While tenants proposing to be engaged in cannabis operations are required to submit a detailed, comprehensive security plan to the State with its application, and, if awarded a license, they must implement the plan as represented to the State, landlords should consider what if any additional security measures should be implemented in the common areas of a multi-tenant building.
Terms for Cannabis Related Leases
Another question landlords will pose if they have the space is how long to lease it for? Since it can cost millions to retrofit the space, initial term leases should typically exceed ten years to allow for the amortization of the retrofit costs. In addition, the tenant will likely want the option to renew the lease in no less than 5-year increments each and/or ensure that the lease term coincides with the term of their license to operate.
Retrofitting Space for Cannabis Businesses
Cannabis growers and other businesses have unique needs for their commercial space that may require landlords to retrofit their existing facilities. As for who pays for the retrofit, it depends on who has the available cash. Because marijuana is currently illegal at the federal level, many banks will not provide financing to buildings used by the industry. Local banks may be more willing to take the risk, along with private investors. Landlords can also use cash on hand to pay for the retrofit and bill those costs back to the tenant as part of the rent over the term of the lease.
The landlord should be careful to include specific language in the lease that allows the landlord to install submeters to monitor the tenant’s electricity and use of other utilities. With significant monthly electricity consumption costs typical in the operation of these growing facilities, the lease must protect the landlord’s profit by ensuring that utilities do not overtake the rental stream.
Particular attention should also be given to the condition in which the tenant is required to return the space to the landlord at the end of the lease term based upon the type of installations made by the tenant throughout the lease term. It is also important to be cognizant of any laws that require notice of cessation of operations. The tenant’s installations may be so unique to its cannabis cultivation business that instead of creating value to the landlord, they create increased demobilization costs to the landlord if not properly imposed as a tenant responsibility.
Considerations for Existing Financing
In addition to the issue of how to finance the retrofit, there is the issue of what impact these tenancies will have on existing financing. Landlords must be sure to review any financing documents encumbering their property for prohibition or limitation on certain uses and the steps to be followed in order to obtain approval for new tenancies.
Triple Net Leases
One solution is to structure the lease as a triple net lease with the tenant paying base rent to the landlord. All other costs and expenses (e.g., proportionate share of real estate taxes, insurance, utilities, and security) incurred in connection with the space would be paid for by the tenant.

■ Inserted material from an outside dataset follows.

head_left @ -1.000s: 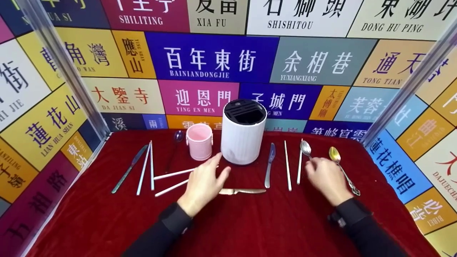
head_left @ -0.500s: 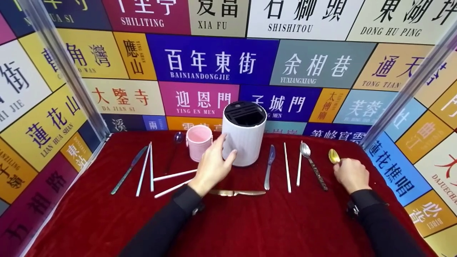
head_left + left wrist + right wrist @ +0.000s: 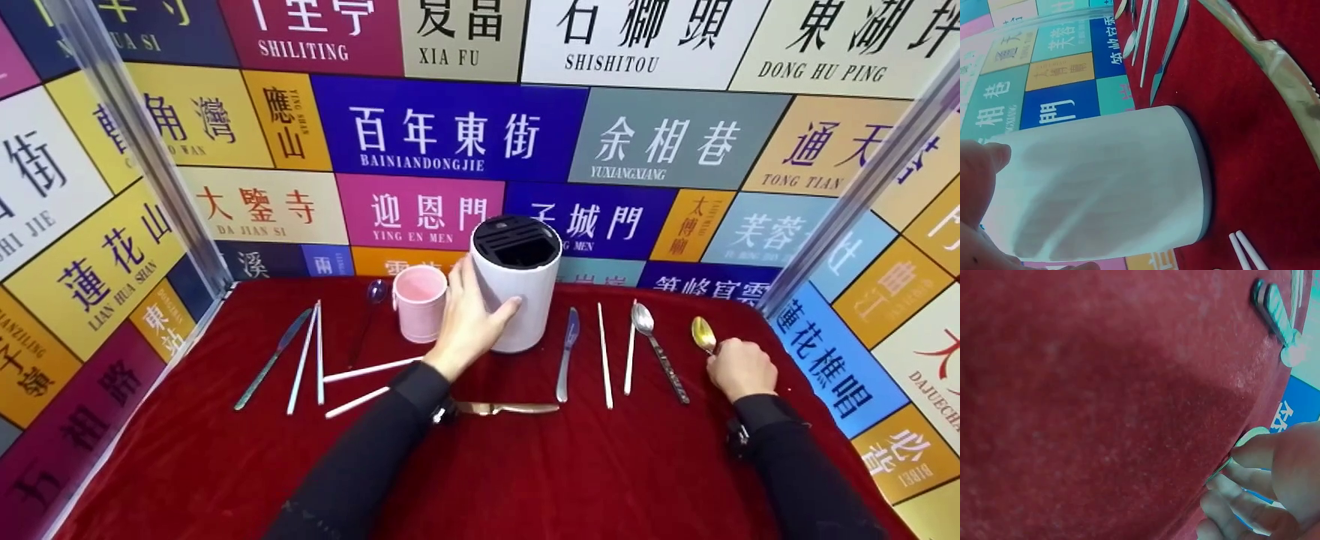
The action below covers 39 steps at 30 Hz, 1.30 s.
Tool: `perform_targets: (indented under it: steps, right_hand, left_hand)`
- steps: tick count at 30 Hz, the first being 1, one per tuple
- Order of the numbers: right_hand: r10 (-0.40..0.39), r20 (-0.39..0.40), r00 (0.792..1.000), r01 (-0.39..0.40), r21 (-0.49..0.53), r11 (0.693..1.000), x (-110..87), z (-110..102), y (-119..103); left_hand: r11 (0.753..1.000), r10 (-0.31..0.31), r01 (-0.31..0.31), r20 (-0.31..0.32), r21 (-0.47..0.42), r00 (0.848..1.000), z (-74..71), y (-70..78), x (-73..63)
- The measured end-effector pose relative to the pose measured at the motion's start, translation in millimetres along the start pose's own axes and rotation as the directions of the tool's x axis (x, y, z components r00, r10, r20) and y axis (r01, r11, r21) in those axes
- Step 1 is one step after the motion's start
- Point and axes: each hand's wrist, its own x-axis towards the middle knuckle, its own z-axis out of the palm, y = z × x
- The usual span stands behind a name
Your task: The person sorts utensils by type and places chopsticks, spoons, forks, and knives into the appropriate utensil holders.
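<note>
My left hand (image 3: 469, 322) is around the left side of a white knife block (image 3: 525, 307) with a black slotted top, its thumb on the front and its fingers on the far left. In the left wrist view the knife block (image 3: 1106, 185) fills the middle, with the thumb at its upper end. On the right, my right hand (image 3: 742, 369) pinches the handle of a gold spoon (image 3: 703, 333) lying on the cloth; the hand covers most of the handle. In the right wrist view, thumb and fingers meet at the spoon (image 3: 1252, 434).
A pink cup (image 3: 420, 304) stands left of the knife block. Several chopsticks, a dark spoon (image 3: 377, 291) and a knife (image 3: 274, 358) lie at left. Rightward lie a knife (image 3: 568, 356), chopsticks and a silver spoon (image 3: 660, 349). A gold knife (image 3: 510, 408) lies in front on the red cloth (image 3: 570, 480).
My left hand has moved up and right onto the knife block. My right hand has gone from beside the silver spoon to the gold spoon and taken its handle.
</note>
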Motion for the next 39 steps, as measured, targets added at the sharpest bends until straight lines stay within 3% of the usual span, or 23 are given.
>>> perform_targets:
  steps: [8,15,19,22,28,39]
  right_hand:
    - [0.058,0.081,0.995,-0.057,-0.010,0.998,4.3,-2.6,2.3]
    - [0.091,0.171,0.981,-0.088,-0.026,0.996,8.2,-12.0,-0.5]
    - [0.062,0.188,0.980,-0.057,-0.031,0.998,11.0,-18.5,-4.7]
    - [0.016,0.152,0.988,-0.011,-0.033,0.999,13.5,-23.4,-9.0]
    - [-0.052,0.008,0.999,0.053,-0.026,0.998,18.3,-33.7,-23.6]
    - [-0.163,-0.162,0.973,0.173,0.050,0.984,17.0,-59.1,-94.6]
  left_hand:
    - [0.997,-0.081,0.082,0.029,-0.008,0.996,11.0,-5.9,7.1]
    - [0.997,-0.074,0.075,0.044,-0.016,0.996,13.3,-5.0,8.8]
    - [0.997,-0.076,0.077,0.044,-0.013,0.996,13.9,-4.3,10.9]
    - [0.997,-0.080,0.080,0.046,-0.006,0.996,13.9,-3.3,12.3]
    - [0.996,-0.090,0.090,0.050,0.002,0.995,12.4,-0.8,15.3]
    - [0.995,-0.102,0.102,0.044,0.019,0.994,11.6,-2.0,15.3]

While gross rent structures (that incorporate these costs into the rent itself) may work with tenants in other industries, the variable costs associated with operating a cannabis cultivation facility requires that additional rent costs be accounted for.
While the federal legality of cannabis operations remains in question, landlords should be cognizant of bank deposits made from rent received from tenants with cannabis operations.
As the cannabis infrastructure in New Jersey continues to evolve, landlords may be facing pressure to enter into new leasing agreements quickly and possibly without knowledge of the relevant information.